Minimum income schemes occupy a pivotal role in the overall architecture of social protection systems in Europe and other advanced economies. Commonly referred to as (general) social assistance (see Eardley et al, 1996a, p 28), or as safety-nets (Cox, 1998, p 397), these schemes provide the ultimate layer of income protection for those in need. They are the most evident expression of a societal commitment that all individuals are entitled to a dignified existence and that no one should experience unwanted need.
For the sake of clarity, minimum income schemes can be defined as schemes that provide a financial safety-net for individuals whose personal/household income is below the national social minimum. Because of their subsidiary nature, minimum income schemes are only available to individuals who (with some exceptions, such as family benefits) are no longer eligible for other forms of income protection. Unlike categorical social assistance, minimum income schemes are (quasi)universal, that is, they are not targeted at particular groups or social risks (Eardley et al, 1996a, p 28). Unlike social insurance, which provides insurance-based protection against (work-related) social risks, such as unemployment, old age or illness, minimum income schemes are a non-contributory form of protection (Lødemel and Schulte, 1992, pp 8-9). Currently, this serves to identify a number of schemes in Europe (see Table 1.1).

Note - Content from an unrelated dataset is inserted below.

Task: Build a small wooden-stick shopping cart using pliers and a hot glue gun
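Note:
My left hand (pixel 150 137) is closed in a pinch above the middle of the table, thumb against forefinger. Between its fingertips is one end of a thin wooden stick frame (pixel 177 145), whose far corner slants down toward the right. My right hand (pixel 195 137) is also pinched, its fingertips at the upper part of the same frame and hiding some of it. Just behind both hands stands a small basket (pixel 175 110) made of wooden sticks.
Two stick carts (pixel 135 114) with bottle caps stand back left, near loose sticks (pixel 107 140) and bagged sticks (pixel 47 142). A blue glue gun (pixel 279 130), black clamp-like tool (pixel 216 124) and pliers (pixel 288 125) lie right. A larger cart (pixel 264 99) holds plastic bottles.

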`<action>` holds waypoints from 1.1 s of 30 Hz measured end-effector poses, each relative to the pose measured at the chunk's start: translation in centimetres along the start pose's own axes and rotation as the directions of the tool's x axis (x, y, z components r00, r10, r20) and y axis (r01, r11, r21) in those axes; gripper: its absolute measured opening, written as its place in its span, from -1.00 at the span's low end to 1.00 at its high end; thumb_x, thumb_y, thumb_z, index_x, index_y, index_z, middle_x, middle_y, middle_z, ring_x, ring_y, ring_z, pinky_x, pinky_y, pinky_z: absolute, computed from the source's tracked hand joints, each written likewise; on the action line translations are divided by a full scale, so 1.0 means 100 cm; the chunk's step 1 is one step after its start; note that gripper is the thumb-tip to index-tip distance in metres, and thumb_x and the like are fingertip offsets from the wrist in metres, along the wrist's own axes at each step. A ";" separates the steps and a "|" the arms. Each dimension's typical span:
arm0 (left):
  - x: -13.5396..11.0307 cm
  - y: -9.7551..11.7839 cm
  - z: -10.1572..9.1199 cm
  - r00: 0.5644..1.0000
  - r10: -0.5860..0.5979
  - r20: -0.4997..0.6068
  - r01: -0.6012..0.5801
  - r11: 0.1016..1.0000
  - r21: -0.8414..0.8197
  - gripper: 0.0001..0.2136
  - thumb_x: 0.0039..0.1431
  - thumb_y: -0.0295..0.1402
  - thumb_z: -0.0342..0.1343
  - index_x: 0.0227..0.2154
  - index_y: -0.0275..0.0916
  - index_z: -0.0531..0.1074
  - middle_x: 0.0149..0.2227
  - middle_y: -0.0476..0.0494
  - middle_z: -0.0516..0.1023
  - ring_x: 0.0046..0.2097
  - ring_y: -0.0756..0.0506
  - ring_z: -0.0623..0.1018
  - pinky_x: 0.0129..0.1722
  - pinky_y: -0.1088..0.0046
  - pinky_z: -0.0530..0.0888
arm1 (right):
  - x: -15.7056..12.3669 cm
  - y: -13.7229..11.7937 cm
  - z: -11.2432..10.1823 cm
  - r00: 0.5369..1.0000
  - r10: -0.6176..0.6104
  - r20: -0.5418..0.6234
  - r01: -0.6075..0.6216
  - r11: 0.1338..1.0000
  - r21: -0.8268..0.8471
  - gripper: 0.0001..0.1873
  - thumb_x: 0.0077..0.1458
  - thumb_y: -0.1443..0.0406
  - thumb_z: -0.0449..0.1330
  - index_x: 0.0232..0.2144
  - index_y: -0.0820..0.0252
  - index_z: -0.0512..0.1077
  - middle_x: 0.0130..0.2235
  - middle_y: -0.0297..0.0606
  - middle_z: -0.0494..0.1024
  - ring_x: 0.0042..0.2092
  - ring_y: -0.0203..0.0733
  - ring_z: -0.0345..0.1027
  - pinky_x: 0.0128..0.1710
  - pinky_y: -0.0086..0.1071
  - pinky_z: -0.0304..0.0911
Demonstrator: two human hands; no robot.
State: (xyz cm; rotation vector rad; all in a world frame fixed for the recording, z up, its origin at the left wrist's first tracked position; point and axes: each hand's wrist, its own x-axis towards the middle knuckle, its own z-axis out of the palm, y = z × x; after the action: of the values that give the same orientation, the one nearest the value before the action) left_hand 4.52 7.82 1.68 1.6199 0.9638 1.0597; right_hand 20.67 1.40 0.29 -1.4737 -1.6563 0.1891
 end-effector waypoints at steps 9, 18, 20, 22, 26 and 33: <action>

Minimum income schemes and the provision of a safety-net in Europe
There have been a number of attempts to map the differences in the provision of a minimum income in Europe. The most comprehensive of these studies was carried out by Eardley et al (1996a), which identified five different clusters in the provision of social assistance in Europe (Eardley et al, 1996a, p 165) (see Table 1.2). Despite its relevance, this study provides little information on the role of minimum income schemes in the broader framework of welfare provision. In light of this, it might be helpful to overlap it with the welfare state typology proposed by Ferrera and colleagues (2000). Looking at aspects such as risk coverage and eligibility, the structure of benefits, the financing mechanisms and the organisational arrangements in place, the authors identify four welfare state models: the Scandinavian model, the Anglo-Saxon model, the Continental model and the South European model (Ferrera et al, 2000, pp 15-19) (see Table 1.3, page 10).